▶ [Required action]: Copying rule for the data below: pictures stay out, and only the lines from the one with "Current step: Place" down to the one with "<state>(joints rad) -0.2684", inclusive, are repeated exactly.

Collected data:
==================================================

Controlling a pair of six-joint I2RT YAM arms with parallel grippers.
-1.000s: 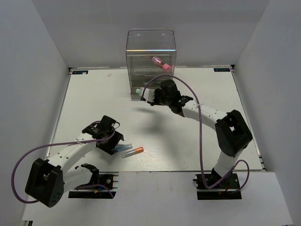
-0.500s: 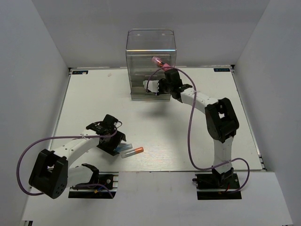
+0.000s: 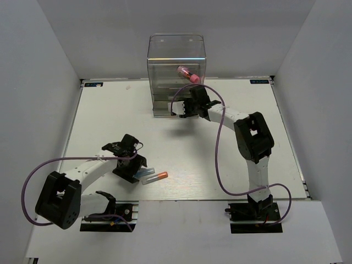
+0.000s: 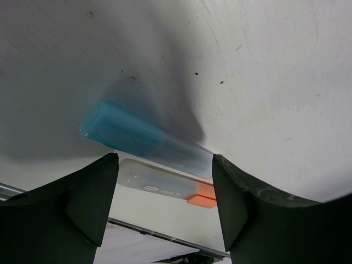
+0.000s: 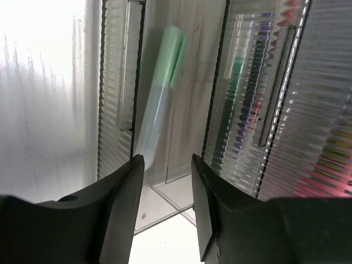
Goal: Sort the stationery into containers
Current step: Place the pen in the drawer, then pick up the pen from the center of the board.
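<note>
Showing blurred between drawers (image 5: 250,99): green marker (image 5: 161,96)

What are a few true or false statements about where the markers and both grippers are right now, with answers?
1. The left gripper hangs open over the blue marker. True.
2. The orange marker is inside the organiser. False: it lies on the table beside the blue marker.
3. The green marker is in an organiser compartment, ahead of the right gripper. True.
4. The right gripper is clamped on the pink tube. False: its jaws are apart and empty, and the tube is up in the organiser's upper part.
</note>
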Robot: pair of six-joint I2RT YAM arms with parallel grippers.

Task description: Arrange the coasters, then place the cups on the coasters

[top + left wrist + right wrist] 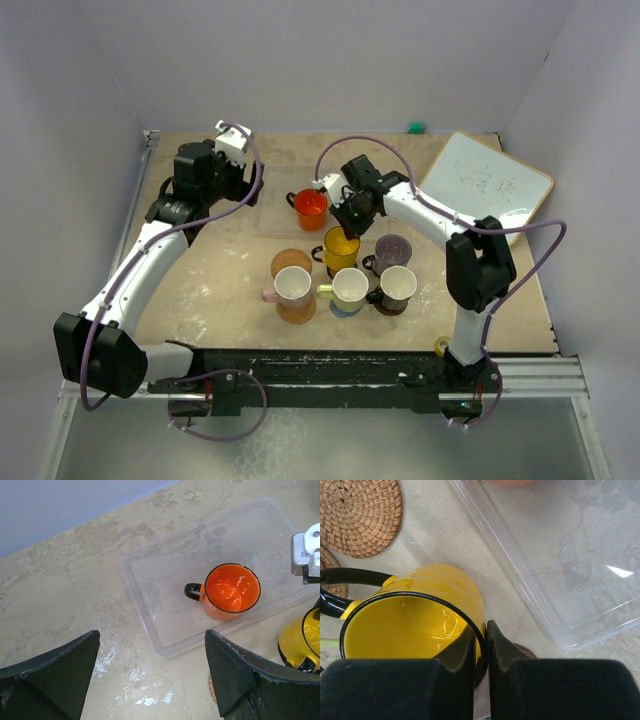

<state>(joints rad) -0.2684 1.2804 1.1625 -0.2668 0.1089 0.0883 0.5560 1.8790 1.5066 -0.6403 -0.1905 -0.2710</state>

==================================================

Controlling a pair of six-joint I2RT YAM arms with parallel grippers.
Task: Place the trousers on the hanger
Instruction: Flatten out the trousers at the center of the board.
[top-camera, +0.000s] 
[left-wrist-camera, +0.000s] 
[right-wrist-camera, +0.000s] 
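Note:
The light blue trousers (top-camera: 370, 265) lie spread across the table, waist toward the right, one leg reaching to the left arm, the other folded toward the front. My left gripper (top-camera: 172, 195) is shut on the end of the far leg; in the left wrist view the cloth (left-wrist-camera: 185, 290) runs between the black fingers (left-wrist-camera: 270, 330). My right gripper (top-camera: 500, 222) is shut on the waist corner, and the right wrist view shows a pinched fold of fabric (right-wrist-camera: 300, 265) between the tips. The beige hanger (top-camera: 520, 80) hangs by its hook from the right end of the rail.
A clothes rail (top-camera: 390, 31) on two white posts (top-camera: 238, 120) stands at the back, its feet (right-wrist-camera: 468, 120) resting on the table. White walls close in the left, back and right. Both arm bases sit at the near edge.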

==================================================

▶ [Solved problem]:
Current step: Place the pen in the drawer, then pick up the pen from the center of the board.
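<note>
Showing blurred between drawers (image 5: 250,99): green marker (image 5: 161,96)

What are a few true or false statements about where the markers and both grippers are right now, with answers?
1. The left gripper hangs open over the blue marker. True.
2. The orange marker is inside the organiser. False: it lies on the table beside the blue marker.
3. The green marker is in an organiser compartment, ahead of the right gripper. True.
4. The right gripper is clamped on the pink tube. False: its jaws are apart and empty, and the tube is up in the organiser's upper part.
</note>
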Robot: pair of six-joint I2RT YAM arms with parallel grippers.

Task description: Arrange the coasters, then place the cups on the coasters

[top + left wrist + right wrist] 

<state>(joints rad) -0.2684 1.2804 1.1625 -0.2668 0.1089 0.0883 0.5560 1.8790 1.5066 -0.6403 -0.1905 -0.2710</state>

The full answer has now been given.